Quanto ao sopro de roubo do tempo, seu efeito dependia da idade de Garom — apesar de ter propriedades de envelhecimento mágico, seu impacto real não era tão grande. Claro, se o alvo já estivesse em idade avançada, um sopro desses poderia ser mortal.
Sua carta mais poderosa era a parada do tempo... Se o inimigo não estivesse atento e permitisse que um dragão se aproximasse a vinte metros, mesmo um mago lendário poderia ser surpreendido por Garom.
“Se agora me deparasse com um adversário desse nível e usasse o fluxo temporal do dragão para pedir ajuda ao meu eu futuro... provavelmente, talvez, quem sabe, ele aceitaria me ajudar”, Garom conhecia-se bem.
Não era exatamente generoso, mas, se um “eu” do passado estivesse em perigo de morte e viesse pedir auxílio, faria o possível para ajudar, mesmo a um custo alto. Garom não seria capaz de assistir à sua própria morte sem fazer nada. Além disso, sentia, de maneira quase instintiva, que todas as suas versões, passadas ou futuras, eram partes fundamentais de si mesmo, impossíveis de separar.
“Mas, de todo modo, não posso depender sempre do eu do futuro para resolver os problemas.” “O poder emprestado pelo fluxo temporal do dragão não é um presente gratuito; tudo tem seu preço.” Garom respirou fundo algumas vezes, acalmando o espírito inquieto.
Mexeu a língua, sentindo a textura sedosa do pergaminho mágico que enrolava sob ela. Feitiço de sétimo círculo da escola de manipulação: Vórtice das Presas Furiosas...

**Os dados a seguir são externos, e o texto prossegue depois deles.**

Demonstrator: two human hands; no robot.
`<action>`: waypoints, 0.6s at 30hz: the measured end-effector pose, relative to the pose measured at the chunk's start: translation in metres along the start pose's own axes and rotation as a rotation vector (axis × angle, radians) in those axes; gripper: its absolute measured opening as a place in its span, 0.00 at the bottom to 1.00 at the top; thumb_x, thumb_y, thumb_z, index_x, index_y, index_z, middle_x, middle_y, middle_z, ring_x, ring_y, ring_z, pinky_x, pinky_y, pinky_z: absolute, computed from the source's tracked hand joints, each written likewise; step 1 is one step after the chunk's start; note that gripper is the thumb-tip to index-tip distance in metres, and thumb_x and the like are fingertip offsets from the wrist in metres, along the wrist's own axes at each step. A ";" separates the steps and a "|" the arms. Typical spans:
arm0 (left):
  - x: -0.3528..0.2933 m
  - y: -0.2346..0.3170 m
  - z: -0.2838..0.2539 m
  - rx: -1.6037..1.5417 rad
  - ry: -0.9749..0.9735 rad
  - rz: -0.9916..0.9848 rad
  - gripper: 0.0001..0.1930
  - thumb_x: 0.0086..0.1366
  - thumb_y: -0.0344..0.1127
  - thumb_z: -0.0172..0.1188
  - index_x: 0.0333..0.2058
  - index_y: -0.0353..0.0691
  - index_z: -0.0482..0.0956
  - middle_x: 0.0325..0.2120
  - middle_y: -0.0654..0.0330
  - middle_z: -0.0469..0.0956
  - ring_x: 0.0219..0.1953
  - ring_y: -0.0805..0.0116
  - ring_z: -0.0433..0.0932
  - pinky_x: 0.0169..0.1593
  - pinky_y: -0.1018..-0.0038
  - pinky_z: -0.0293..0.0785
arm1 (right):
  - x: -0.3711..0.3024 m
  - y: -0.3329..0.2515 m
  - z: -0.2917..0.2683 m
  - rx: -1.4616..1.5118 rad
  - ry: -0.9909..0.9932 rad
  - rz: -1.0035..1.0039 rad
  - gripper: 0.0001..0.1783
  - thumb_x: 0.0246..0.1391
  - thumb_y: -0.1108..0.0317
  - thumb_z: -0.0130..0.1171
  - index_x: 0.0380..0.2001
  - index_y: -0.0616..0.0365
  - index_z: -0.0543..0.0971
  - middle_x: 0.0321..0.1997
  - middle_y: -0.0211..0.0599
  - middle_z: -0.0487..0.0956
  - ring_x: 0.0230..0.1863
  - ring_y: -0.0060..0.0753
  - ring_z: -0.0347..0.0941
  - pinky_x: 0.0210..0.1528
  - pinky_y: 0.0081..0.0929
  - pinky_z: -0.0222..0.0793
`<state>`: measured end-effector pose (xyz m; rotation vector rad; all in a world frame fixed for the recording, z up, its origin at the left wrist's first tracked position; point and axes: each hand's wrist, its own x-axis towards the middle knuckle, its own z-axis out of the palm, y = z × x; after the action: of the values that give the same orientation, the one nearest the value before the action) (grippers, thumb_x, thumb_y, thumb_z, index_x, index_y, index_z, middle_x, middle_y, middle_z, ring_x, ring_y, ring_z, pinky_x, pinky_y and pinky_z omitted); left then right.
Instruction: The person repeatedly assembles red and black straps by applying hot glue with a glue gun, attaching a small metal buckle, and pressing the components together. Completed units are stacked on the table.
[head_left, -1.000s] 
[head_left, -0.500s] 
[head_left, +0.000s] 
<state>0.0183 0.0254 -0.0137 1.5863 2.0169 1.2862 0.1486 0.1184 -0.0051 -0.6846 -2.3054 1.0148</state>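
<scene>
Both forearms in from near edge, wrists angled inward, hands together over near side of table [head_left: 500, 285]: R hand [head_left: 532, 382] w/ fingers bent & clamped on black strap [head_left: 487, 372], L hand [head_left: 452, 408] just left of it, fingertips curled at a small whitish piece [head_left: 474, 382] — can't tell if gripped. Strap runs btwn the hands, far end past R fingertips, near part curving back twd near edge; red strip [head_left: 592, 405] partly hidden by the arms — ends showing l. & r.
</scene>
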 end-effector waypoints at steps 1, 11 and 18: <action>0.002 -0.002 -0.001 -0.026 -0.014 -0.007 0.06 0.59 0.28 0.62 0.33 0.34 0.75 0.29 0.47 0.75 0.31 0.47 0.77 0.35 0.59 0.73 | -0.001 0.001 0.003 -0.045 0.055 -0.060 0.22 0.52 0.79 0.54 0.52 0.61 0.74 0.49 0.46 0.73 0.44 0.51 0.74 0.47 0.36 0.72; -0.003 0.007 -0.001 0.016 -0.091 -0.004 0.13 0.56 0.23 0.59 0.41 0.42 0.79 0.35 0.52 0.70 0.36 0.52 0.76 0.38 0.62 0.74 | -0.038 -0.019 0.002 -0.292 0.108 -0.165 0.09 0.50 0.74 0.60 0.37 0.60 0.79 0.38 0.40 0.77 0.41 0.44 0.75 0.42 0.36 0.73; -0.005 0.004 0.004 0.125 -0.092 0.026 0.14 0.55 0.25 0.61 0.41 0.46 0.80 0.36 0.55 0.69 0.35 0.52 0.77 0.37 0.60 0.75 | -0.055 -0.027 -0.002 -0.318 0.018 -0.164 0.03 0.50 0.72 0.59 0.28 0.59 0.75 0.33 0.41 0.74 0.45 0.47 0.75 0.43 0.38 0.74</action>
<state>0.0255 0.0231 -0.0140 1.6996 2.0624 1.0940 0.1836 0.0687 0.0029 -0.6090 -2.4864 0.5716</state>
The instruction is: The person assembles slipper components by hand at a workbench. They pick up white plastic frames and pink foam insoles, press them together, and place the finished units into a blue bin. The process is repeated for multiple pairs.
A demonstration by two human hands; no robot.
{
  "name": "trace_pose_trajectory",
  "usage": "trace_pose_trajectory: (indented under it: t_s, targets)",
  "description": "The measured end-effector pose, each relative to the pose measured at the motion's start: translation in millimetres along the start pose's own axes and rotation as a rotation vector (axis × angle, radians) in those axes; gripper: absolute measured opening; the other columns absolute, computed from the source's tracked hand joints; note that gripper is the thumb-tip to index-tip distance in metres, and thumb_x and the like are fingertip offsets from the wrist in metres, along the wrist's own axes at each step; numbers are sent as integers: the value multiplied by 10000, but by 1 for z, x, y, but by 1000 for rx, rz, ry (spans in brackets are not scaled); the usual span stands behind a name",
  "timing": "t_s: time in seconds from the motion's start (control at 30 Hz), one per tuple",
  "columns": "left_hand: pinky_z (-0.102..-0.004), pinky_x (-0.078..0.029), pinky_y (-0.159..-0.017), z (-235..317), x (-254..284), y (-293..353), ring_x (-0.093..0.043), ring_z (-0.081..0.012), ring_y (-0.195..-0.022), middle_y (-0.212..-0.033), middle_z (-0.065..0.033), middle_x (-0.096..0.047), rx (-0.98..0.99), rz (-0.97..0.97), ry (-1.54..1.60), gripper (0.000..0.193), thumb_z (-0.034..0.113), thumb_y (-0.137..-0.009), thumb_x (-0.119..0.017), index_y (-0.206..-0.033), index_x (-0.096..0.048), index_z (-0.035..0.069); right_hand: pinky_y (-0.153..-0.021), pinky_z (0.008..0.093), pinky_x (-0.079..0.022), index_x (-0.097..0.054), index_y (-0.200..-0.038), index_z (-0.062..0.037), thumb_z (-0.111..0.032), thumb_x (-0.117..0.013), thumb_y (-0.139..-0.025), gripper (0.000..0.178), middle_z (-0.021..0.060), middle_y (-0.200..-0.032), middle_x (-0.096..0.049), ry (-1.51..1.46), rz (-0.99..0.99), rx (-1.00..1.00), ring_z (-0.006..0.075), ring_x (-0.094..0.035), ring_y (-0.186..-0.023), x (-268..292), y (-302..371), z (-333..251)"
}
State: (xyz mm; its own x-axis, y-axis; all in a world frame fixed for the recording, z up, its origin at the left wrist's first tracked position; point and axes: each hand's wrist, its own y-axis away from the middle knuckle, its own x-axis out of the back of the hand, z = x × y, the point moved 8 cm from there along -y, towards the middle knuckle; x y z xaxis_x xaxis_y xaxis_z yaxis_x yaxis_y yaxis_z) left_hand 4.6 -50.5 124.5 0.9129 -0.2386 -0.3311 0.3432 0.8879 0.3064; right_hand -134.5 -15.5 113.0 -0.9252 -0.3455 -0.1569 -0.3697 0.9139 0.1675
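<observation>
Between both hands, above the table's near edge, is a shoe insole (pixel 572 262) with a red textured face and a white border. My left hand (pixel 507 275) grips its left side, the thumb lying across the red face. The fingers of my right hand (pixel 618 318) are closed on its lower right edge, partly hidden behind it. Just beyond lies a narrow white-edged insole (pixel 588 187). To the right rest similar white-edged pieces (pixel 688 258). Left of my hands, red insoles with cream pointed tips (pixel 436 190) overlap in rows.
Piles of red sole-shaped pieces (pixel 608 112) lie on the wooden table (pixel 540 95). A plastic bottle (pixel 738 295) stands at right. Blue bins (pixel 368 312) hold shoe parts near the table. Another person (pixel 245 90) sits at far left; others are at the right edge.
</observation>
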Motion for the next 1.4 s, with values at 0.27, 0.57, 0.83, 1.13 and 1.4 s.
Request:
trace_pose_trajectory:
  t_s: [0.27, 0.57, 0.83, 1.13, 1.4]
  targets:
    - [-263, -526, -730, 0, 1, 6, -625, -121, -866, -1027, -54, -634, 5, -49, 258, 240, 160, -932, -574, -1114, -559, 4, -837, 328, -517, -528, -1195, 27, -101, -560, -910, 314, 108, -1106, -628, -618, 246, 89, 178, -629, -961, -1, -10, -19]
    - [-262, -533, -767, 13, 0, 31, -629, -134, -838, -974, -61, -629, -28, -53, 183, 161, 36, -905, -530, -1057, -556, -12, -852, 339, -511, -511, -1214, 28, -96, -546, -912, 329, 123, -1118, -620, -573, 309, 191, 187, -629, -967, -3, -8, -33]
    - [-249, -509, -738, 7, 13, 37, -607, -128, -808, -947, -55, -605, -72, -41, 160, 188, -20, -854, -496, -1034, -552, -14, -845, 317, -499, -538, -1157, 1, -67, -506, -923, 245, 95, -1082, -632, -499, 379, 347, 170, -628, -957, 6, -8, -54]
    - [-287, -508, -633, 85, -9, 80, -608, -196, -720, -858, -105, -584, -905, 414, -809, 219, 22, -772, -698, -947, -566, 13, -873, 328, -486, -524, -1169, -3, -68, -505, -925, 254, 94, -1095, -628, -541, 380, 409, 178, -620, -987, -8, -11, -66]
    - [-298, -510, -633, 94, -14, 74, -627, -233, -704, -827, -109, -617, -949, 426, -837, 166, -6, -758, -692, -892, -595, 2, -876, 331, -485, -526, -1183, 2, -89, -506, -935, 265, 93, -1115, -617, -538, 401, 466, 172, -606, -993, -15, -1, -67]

Agora que testemunhara pessoalmente a força dos feitiços de alto nível, Garom suspeitava ter subestimado o poder de seu próprio pergaminho mágico. Apesar de não ser tão famoso quanto os feitiços de fogo mais lendários, certamente não ficava muito atrás.
O único lamento era não conhecer o efeito exato do Vórtice das Presas Furiosas. O pergaminho não trazia instruções de uso e havia apenas um exemplar — uma vez usado, seria consumido, sem chance de teste.
Sentindo o pergaminho em sua boca, os olhos de dragão de Garom brilharam com uma luz cortante e perigosa. “Se me deparar mesmo com alguém tão ameaçador, devo primeiro atraí-lo para perto. Se conseguir parar o tempo e em seguida usar o sopro de roubo do tempo junto com o Vórtice das Presas Furiosas...”
Garom matutava em silêncio, simulando mentalmente possíveis cenários de combate. Enfrentar de frente seria suicídio, mas, se o adversário baixasse a guarda e ele conseguisse parar o tempo, as chances de vitória e contra-ataque seriam altas.
Não demorou para que Garom avistasse o pequeno rio congelado. Imediatamente, mergulhou em um arco branco, espirrando incontáveis gotas cristalinas, desaparecendo sob as águas geladas.
Restavam pouquíssimos tubarões do rio, apenas dois ou três, que, ao verem o temido dragão retornar, fugiram apavorados, cada qual para um lado. Garom nem sequer olhou para os apetitosos peixes, indo direto ao refúgio no leito do rio, que já lhe parecia apertado.
Logo fechou os olhos, regulou a respiração e lentamente entrou em sono profundo. Dragões adormecidos retraem sua aura a quase nada; se não forem vistos de perto, nem quem passar sobre suas cabeças notaria sua presença.
Assim, Garom decidiu dormir, esperando que a tempestade passasse.